Once we have connected, we can load data from files that can be in various formats. This script supports identifying RDF/XML files to load with the -x option, TriX files with the -t option, N3 files with the -n option, N-Triples files with the –nt option, and RDFa files with the -a option. In addition, you can load all the files in a directory, assuming that they all have the same format. To do this, use the –directory option to identify the directory containing the files, and the –format option to specify the format of the files in that directory.
There are a few advanced options available for this script; you can use the -h option to get a summary of all the available options. You may also want to see the “Benchmarking” section, below, for specific examples that you can generalize.
Query¶
The RDFLib SPARQL implementation allows you to use the SPARQL language to query your RDF stores. The default implementation works entirely in memory; with a SQL backend, two different RDFLib components offer separate approaches to utilizing that backend to optimize the query. This section will eventually provide generic instructions for how to use the different query options, but until I get around to writing it see the “Benchmarking” section, below, for specific examples that you can generalize.
Benchmarking¶
When working on the various SQL backends, I found it useful to compare the results of the RDFLib store with the results obtained in Christian Becker’s RDF Store Benchmarks with DBpedia.

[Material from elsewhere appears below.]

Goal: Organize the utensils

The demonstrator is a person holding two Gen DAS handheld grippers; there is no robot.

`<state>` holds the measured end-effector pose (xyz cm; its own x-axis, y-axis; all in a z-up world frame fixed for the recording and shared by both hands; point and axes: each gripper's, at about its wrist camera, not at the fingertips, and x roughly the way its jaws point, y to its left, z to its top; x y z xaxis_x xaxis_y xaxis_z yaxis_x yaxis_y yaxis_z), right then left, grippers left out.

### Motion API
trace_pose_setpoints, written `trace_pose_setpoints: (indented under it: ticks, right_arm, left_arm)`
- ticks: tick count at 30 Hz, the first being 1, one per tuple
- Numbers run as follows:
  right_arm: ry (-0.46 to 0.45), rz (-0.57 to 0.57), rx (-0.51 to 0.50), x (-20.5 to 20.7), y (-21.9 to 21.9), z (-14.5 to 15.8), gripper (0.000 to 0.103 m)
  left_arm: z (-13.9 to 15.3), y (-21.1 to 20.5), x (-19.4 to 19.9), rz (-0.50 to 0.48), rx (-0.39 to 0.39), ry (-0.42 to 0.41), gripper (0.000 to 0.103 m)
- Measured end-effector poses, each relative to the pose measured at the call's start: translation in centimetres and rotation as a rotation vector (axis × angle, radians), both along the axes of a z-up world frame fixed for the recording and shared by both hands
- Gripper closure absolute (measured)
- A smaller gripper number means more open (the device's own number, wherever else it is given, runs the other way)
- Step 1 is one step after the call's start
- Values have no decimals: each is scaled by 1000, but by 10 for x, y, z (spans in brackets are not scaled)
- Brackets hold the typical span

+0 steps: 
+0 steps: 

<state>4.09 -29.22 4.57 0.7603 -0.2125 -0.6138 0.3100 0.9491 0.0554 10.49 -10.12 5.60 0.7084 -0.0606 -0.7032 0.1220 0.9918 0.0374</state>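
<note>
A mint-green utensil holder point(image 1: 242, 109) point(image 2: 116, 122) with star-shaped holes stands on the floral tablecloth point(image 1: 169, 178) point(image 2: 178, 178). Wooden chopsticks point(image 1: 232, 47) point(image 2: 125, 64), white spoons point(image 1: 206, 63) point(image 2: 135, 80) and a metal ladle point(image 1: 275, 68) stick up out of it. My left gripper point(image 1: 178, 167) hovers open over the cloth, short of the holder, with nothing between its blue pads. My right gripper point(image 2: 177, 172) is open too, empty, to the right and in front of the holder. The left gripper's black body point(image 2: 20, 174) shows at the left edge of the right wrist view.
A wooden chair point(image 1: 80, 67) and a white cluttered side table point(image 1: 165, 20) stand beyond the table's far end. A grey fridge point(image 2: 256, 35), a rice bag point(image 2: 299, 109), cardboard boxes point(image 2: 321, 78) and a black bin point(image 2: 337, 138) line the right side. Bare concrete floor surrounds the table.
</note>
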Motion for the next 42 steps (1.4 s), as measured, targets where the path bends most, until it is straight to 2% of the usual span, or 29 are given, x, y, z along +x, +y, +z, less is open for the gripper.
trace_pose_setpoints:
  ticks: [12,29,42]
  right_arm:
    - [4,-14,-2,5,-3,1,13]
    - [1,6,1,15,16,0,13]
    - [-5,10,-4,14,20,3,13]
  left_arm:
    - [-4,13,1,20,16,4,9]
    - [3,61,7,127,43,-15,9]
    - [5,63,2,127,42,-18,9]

Walking through this process serves both as a good example to how to load and query large RDF datasets with an SQL backend, but also helps to judge the RDFLib backend against other options. Indeed, the DBpedia data set is interesting in its own right; loading and querying DBpedia may be a reasonably common use case on its own. For our benchmarking, we will compare both the MySQL and the PostgreSQL backends.
I obtained a set of results for this benchmark dataset on a dual core 1.86 GHz machine with 3.5 GB of RAM, running Ubuntu GNU/Linux 8.10. These specs do not completely align with Becker’s configuration, so the results are only roughly comparable. Also, note that I used MySQL version 5.0.67, and, importantly, PostgreSQL 8.4beta1.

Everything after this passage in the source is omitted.